[Data extracted from a collection]

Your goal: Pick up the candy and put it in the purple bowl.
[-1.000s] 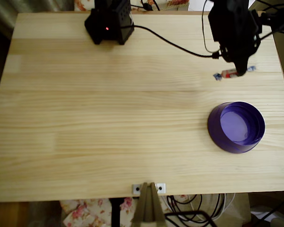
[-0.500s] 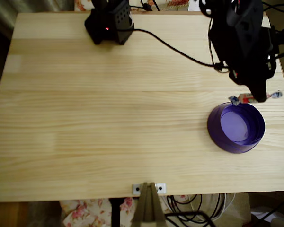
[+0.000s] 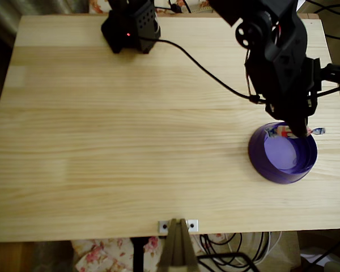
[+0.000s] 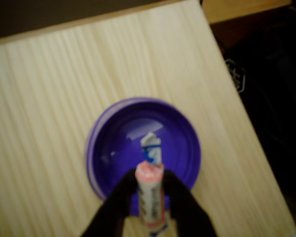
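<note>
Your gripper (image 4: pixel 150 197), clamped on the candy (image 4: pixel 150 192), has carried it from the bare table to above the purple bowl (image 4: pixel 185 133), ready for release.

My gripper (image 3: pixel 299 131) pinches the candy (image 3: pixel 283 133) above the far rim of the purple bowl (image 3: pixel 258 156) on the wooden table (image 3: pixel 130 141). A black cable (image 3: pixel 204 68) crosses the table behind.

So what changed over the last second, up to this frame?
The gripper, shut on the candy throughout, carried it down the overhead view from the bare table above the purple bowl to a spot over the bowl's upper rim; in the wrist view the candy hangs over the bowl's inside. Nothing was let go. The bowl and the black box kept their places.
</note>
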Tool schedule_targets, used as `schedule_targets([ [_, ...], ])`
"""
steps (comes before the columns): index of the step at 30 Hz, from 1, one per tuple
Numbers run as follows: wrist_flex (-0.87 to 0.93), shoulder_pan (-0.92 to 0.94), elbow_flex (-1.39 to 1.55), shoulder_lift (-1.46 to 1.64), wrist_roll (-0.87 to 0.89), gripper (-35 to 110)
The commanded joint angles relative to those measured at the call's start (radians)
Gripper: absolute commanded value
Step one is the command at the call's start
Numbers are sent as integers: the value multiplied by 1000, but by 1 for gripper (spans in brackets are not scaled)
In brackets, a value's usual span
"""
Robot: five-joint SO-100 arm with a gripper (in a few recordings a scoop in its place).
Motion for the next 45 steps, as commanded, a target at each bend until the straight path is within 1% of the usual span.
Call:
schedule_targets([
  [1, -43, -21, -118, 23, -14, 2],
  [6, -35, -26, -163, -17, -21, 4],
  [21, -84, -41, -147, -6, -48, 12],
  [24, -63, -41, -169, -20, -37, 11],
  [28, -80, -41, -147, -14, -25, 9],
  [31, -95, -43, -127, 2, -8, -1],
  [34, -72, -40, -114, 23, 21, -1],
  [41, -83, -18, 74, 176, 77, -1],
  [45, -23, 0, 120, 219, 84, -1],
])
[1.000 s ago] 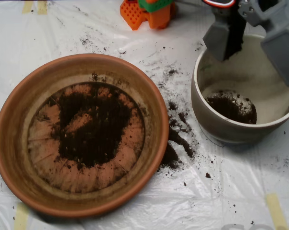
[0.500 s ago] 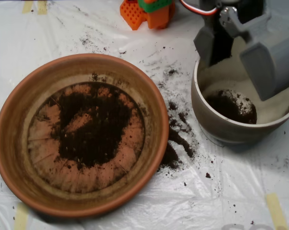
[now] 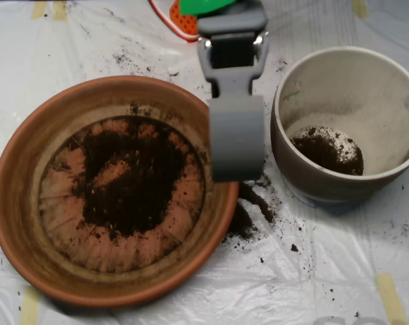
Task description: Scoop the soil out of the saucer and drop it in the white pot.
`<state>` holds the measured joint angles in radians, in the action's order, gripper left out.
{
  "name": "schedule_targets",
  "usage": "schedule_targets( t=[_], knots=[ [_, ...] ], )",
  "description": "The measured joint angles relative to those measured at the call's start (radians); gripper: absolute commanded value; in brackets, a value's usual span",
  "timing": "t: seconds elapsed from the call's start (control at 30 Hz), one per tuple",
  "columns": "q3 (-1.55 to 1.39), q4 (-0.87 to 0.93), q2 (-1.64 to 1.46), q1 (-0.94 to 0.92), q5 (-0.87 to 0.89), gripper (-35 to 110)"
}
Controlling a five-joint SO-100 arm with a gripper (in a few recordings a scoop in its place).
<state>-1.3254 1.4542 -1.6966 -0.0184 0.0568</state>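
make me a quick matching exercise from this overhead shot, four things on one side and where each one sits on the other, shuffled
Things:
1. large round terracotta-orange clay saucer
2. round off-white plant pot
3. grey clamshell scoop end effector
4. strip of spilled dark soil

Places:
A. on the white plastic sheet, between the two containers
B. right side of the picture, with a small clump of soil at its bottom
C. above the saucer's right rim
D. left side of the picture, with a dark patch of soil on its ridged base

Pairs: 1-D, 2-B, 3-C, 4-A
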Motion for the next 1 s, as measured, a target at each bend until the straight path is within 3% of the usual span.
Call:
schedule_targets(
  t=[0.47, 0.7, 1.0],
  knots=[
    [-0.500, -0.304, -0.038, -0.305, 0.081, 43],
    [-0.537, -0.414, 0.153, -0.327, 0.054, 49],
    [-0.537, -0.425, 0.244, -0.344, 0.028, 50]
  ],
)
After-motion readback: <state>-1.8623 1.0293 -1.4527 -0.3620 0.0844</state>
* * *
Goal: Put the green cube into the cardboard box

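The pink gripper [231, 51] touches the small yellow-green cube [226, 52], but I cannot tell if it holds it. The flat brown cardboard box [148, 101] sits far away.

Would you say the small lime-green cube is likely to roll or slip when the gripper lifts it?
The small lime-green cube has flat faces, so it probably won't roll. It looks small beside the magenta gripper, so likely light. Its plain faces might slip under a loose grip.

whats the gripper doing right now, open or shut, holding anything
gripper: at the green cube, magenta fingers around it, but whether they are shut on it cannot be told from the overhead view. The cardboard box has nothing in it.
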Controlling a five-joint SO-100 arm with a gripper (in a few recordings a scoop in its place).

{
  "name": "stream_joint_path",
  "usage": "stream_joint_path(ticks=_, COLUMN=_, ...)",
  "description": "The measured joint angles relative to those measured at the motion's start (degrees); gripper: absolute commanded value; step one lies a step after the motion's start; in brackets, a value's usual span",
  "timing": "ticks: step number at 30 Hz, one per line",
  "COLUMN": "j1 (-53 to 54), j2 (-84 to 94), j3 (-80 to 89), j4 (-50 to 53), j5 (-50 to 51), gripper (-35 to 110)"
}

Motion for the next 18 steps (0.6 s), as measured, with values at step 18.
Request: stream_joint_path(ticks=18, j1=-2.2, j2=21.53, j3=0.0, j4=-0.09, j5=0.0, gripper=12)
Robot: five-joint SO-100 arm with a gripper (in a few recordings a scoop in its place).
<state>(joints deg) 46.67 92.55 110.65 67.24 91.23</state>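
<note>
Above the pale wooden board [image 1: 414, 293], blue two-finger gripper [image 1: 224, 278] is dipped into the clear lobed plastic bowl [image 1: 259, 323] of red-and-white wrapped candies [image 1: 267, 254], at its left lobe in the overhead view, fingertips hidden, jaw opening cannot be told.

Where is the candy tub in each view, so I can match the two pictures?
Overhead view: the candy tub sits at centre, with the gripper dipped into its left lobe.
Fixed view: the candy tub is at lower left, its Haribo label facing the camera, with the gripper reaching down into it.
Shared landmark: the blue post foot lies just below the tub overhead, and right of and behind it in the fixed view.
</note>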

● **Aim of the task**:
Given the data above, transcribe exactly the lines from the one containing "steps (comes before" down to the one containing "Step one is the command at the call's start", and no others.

● **Solution to this task**:
steps (comes before the columns): index of the step at 30 Hz, from 1, one per tuple
Numbers run as follows: wrist_flex (-0.87 to 0.93), shoulder_pan (-0.92 to 0.94), elbow_flex (-1.39 to 1.55), shoulder_lift (-1.46 to 1.64), wrist_roll (-0.87 to 0.89), gripper (-35 to 110)
The commanded joint angles relative to those measured at the call's start (radians)
Gripper: absolute commanded value
Step one is the command at the call's start

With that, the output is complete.